■ INSTRUCTIONS FOR THE TASK ■
Copy exactly the lines of the data below that run from the line holding "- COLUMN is" through the line holding "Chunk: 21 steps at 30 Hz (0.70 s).", both ends included.
━━━━━ SOURCE DATA
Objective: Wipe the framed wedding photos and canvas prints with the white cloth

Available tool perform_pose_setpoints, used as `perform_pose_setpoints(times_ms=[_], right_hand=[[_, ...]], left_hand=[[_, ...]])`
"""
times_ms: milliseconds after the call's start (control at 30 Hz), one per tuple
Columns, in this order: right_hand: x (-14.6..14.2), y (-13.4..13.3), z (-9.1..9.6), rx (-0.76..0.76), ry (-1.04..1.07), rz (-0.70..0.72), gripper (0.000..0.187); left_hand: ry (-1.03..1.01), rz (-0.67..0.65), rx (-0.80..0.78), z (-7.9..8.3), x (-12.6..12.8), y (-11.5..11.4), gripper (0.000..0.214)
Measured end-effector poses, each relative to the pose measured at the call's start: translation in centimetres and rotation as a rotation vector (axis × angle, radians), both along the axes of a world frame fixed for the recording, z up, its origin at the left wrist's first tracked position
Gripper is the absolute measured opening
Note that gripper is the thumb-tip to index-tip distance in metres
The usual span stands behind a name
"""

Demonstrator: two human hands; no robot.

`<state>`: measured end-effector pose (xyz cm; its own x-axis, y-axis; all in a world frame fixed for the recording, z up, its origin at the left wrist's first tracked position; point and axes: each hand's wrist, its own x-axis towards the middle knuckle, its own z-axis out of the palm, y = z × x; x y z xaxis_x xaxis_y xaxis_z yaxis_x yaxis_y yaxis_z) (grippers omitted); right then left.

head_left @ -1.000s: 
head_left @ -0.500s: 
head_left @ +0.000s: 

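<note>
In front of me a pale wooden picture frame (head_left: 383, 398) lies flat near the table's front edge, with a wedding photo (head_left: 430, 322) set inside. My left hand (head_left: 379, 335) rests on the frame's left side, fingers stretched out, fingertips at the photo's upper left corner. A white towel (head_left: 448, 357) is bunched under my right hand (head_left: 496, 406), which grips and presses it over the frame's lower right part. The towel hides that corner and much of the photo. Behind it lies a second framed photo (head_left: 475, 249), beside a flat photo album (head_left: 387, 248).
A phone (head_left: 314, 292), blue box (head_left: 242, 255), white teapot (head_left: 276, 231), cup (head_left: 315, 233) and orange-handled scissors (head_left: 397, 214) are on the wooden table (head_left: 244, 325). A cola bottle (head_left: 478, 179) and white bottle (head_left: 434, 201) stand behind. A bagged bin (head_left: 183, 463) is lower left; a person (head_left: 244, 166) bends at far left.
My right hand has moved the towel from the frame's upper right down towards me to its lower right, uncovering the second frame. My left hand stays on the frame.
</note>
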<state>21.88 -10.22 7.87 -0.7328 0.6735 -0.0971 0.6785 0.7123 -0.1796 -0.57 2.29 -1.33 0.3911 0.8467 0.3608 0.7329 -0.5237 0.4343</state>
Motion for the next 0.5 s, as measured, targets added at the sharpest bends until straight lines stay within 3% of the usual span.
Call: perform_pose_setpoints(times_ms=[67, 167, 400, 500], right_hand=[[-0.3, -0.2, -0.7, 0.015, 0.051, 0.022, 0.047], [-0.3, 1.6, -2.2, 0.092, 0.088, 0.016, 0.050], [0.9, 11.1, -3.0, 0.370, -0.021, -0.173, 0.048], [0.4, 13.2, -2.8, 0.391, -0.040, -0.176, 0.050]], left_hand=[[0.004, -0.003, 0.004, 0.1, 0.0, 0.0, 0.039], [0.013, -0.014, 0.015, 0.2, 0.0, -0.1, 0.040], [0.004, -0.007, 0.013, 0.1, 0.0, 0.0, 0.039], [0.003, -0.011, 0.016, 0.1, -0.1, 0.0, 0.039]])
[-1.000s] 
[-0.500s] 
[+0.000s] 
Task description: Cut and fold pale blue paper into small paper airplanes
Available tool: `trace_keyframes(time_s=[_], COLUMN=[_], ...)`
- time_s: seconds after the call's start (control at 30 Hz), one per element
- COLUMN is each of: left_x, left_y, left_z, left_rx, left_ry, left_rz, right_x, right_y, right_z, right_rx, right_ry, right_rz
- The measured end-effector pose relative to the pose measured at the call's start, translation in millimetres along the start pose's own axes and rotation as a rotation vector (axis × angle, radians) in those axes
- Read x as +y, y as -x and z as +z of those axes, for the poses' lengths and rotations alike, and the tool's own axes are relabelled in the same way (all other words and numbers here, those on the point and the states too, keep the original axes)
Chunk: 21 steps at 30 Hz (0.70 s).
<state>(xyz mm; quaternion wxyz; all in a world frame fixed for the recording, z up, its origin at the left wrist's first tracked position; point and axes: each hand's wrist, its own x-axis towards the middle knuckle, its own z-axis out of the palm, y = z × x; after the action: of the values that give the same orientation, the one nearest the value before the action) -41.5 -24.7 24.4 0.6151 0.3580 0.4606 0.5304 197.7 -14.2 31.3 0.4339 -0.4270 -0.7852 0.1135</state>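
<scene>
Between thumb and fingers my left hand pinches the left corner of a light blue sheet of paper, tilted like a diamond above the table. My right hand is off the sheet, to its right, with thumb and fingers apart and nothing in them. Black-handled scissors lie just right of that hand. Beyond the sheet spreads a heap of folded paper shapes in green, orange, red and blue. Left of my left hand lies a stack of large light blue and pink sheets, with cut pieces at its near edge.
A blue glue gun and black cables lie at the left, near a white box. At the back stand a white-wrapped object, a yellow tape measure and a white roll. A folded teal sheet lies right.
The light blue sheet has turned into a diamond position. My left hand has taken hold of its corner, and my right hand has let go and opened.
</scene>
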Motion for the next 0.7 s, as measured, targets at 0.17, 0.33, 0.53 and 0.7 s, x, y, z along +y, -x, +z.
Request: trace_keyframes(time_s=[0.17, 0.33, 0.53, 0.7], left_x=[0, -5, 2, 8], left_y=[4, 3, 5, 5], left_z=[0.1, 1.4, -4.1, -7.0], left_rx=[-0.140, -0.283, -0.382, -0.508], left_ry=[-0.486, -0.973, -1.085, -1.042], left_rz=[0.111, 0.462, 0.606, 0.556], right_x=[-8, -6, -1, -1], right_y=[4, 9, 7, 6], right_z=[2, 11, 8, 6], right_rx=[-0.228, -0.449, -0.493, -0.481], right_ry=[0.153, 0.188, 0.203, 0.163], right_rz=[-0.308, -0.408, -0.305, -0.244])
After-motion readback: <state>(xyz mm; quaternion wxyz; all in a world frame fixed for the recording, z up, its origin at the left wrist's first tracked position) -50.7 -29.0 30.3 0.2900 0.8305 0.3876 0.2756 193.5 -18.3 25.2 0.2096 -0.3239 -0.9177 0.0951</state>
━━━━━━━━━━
■ REPLY ■
- COLUMN is each of: left_x, left_y, left_z, left_rx, left_ry, left_rz, right_x, right_y, right_z, right_rx, right_ry, right_rz
- The measured end-effector pose relative to the pose measured at the call's start, translation in millimetres along the start pose's own axes and rotation as a rotation vector (axis × angle, radians) in those axes
- Read x as +y, y as -x and z as +z of those axes, for the poses' lengths and rotations alike, and the tool's own axes are relabelled in the same way (all other words and numbers here, those on the point and the states too, keep the original axes)
Chunk: 21 steps at 30 Hz (0.70 s).

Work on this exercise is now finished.